Every line of the material below needs to be copied exactly; omit the pictures.

**Dataset excerpt**
=====

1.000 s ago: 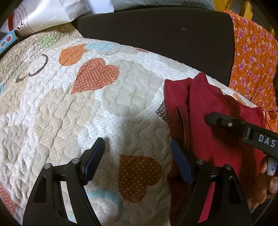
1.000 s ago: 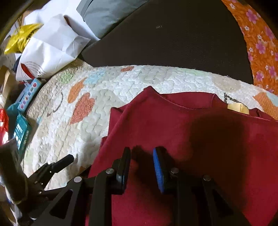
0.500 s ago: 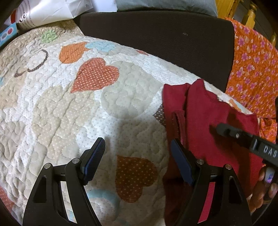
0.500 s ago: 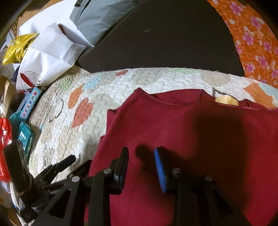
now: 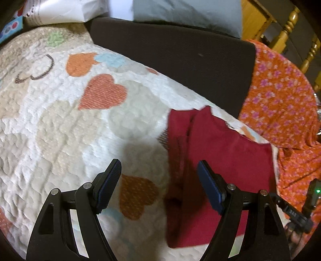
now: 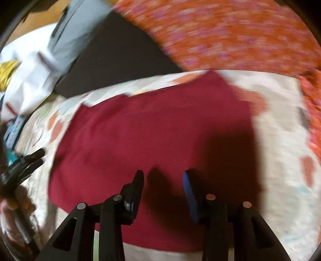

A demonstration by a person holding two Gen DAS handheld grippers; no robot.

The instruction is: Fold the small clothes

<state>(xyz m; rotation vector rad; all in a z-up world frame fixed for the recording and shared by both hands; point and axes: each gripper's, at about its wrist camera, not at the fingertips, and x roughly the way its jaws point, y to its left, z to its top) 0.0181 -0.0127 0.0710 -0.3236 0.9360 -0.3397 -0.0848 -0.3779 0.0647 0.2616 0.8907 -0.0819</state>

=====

**Exercise output**
1.000 s ago: 
1.000 s ago: 
0.500 s ago: 
0.500 s ago: 
now: 
now: 

A demonstration by a person holding two Gen DAS handheld grippers; no robot.

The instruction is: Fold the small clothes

<state>(xyz m; rotation vector rad; all in a z-up world frame fixed for the recording and shared by both hands; point and axes: each gripper's, at about its wrist camera, not at the fingertips, and x roughly the way its jaws point, y to its left, z to its top) 0.0181 -0.0127 0.0710 -0.3236 0.9360 -0.3397 -0.0848 -0.3779 0.0647 0.2616 0.8907 -0.0819</state>

The response to this exercise is done.